Di situ, Teduh ngajakin gue makan ramen jawa, kuliner Jogja yang
letaknya di deket Padmanaba alias SMAN 3 Jogja. Setelah itu, rencana awal mau
langsung balik, tapi akhirnya mampir ke Candi Ijo dulu. Cakep betul euy view-nya,
masyaallah. Setelah dari Candi Ijo, kami mampir ke Masjid Al Aqsha karena waktu
sudah memasuki Magrib. Ditutup dengan kulineran di daerah Delanggu sekalian
membawakan makanan untuk keluarga.
Puncaknya adalah ketika udah hampir nyampai rumah. Tiba-tiba Teduh
meminggirkan mobilnya di pinggir jalan. Sebelumnya, dia sempat membahas skripsi
yang entah kenapa hal tersebut membuat suasana hati gue kurang baik. Menyadari
ada yang nggak beres sama gue, dia langsung meminggirkan mobilnya.

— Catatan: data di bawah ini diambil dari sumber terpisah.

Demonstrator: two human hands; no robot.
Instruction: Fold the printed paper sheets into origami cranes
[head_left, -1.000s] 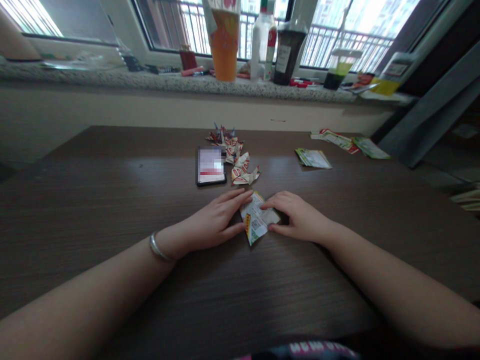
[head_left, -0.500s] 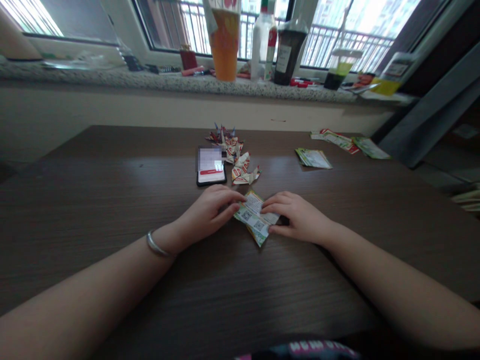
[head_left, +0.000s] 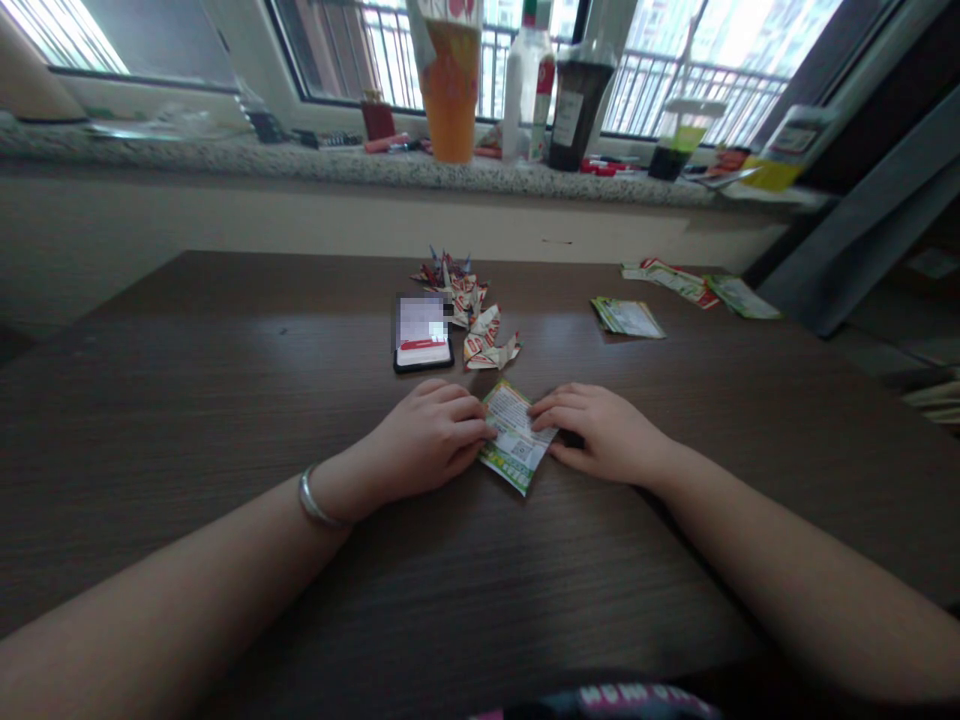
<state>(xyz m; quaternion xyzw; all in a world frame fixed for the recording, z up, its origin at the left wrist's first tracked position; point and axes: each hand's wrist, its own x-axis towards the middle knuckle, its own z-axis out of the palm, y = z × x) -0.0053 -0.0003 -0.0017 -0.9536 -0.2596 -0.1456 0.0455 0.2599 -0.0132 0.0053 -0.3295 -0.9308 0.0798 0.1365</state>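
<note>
A small green-and-white printed wrapper [head_left: 512, 425] lies on the dark table in front of me, text and a QR code facing up. My left hand [head_left: 439, 432], with a silver bangle on its wrist, has curled fingers and thumb closed on the wrapper's left edge, covering part of it. From the right, my right hand [head_left: 596, 430] holds the opposite edge: its fingertips press on top and the thumb is near the lower right edge. Beyond the wrapper, folded red-and-cream paper pieces [head_left: 487, 340] stand beside a phone [head_left: 424, 335] with a lit screen.
A stack of similar green wrappers [head_left: 628, 317] lies at the back right, with more flat wrappers [head_left: 675, 280] behind it. Along the granite windowsill [head_left: 300, 165] stand an orange drink cup [head_left: 451, 90], a dark cup [head_left: 577, 110] and several bottles.
The wrapper's upper layer has shifted, with its green lower border now showing and one QR code covered or hidden. My left fingers have curled in and moved down slightly; the right hand has barely moved.
</note>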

Gue ingat betul, dengan nada yang amat lembut dan seperti kakak
yang amat perhatian pada adiknya, dia menasehati gue. Intinya Teduh bilang..
“Zal, aku yakin kamu mampu, kamu bisa. Orang tuamu udah ngasih
kebebasan dan kepercayaan ke kamu, jangan disia-siakan yaa. Banyak orang yang
sayang dan peduli sama kamu. Mereka pengen kamu berhasil. Inget cita-cita kamu
di depan. Dulu kamu ikut Baktinusa, Duta Bahasa, kegiatan-kegiatan di luar
kampus, itu bagus, tapi sekarang udah saatnya kamu fokus ke diri kamu,
selesaikan babak final kuliahmu ini. Kamu liat temen-temenmu yang mungkin
dulunya nggak terlalu menonjol pas kuliah, tapi sekarang udah bisa lulus, kamu
yang berprestasi, apa yang membuat skripsi terasa sangat berat? Ada apa sama
kamu, Zal? Aku ngasih tau kamu kayak gini karena aku peduli.”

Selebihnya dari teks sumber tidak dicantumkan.